» Information shown:
☆ ☆ ☆

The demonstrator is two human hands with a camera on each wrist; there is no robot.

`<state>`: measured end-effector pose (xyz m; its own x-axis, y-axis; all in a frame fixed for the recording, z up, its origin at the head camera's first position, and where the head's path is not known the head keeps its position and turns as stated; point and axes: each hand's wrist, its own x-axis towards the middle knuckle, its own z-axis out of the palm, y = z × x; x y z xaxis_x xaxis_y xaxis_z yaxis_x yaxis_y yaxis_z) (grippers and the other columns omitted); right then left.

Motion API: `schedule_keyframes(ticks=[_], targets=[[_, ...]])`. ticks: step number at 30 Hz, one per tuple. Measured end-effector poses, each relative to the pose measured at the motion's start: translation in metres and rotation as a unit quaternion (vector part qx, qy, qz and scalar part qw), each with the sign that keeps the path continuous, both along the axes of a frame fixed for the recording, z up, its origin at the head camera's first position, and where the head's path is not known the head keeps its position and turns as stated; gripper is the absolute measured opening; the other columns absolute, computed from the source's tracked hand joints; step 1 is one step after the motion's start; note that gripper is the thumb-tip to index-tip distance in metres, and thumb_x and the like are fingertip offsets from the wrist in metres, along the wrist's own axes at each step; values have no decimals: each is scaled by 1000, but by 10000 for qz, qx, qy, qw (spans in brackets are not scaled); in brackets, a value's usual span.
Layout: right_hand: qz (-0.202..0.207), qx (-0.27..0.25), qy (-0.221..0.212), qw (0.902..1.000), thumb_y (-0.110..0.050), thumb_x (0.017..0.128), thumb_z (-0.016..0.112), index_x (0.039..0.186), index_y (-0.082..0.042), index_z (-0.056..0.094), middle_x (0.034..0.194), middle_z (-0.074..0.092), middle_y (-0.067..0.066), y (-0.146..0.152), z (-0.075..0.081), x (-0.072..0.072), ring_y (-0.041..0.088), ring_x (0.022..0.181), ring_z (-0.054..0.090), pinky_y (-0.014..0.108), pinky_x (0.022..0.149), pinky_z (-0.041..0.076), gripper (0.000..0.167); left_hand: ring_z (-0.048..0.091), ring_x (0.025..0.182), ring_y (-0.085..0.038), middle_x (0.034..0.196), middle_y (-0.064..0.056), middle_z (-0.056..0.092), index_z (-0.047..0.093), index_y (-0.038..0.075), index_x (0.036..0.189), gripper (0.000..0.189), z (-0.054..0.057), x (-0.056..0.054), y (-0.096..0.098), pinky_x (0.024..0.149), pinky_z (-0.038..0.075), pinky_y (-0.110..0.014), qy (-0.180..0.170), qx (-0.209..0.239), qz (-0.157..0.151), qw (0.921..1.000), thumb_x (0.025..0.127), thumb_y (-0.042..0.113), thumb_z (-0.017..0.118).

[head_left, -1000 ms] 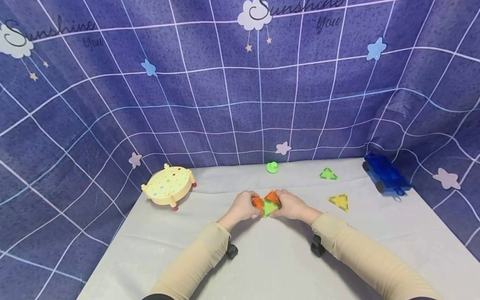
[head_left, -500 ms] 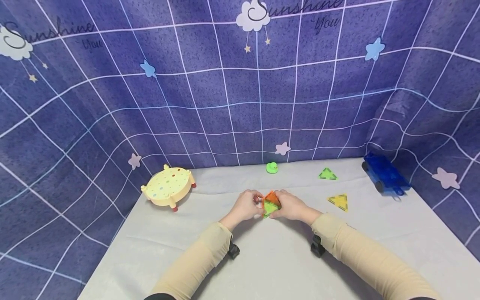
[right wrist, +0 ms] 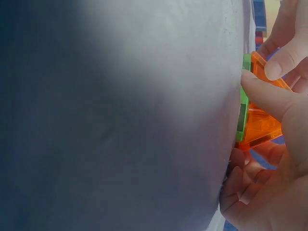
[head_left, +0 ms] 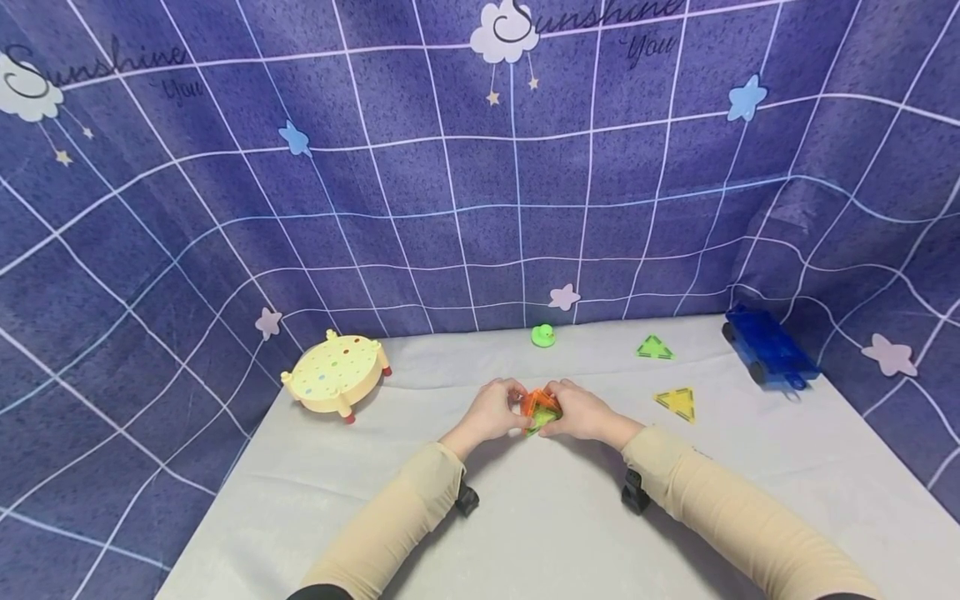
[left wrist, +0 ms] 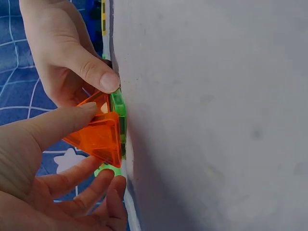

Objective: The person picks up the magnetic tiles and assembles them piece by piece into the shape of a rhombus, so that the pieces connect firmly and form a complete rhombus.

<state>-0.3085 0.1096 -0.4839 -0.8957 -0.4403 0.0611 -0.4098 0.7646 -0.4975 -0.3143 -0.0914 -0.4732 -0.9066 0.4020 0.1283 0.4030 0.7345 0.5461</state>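
Item, tile cluster [head_left: 531,406]: orange tiles [left wrist: 98,142] leaning together over a green tile [right wrist: 243,108]; I find it at the middle of the table [head_left: 547,533], between the two hands.

Item, left hand [head_left: 489,412]: narrow grip, on the cluster's left. From the left wrist I see its thumb pressed to an orange face, the fingers bent below; how firmly they bear behind the orange I cannot tell.

Item, right hand [head_left: 585,412]: narrow grip, on the cluster's right. Its thumb tip touches the green tile's edge, and its fingers curl round the other side, partly hidden from me.

Surroundings, by place:
- far middle, beyond the cluster: green duck [head_left: 543,337];
- right, far: green triangle [head_left: 656,348];
- right, nearer me: yellow triangle [head_left: 678,403];
- far right: blue wheeled toy [head_left: 772,348];
- far left: pale yellow round toy [head_left: 334,375] with short legs, several red-tipped;
- behind all: purple gridded cloth [head_left: 420,183].
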Motion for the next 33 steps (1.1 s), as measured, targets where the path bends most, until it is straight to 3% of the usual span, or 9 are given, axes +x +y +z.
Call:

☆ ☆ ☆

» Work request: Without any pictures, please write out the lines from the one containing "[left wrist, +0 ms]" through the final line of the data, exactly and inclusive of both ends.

» Answer below:
[left wrist, +0 ms] 

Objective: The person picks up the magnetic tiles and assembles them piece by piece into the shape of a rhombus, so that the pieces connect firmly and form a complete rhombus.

<state>-0.3085 0.1096 -0.4839 -0.8957 -0.4403 0.0611 -0.4098 0.7646 -0.4975 -0.3143 -0.0914 -0.4732 -0.9066 0.4020 0.1283 0.4030 0.7345 0.5461</state>
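Item, tile cluster [head_left: 531,406]: orange tiles [left wrist: 98,142] leaning together over a green tile [right wrist: 243,108]; I find it at the middle of the table [head_left: 547,533], between the two hands.

Item, left hand [head_left: 489,412]: narrow grip, on the cluster's left. From the left wrist I see its thumb pressed to an orange face, the fingers bent below; how firmly they bear behind the orange I cannot tell.

Item, right hand [head_left: 585,412]: narrow grip, on the cluster's right. Its thumb tip touches the green tile's edge, and its fingers curl round the other side, partly hidden from me.

Surroundings, by place:
- far middle, beyond the cluster: green duck [head_left: 543,337];
- right, far: green triangle [head_left: 656,348];
- right, nearer me: yellow triangle [head_left: 678,403];
- far right: blue wheeled toy [head_left: 772,348];
- far left: pale yellow round toy [head_left: 334,375] with short legs, several red-tipped;
- behind all: purple gridded cloth [head_left: 420,183].
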Motion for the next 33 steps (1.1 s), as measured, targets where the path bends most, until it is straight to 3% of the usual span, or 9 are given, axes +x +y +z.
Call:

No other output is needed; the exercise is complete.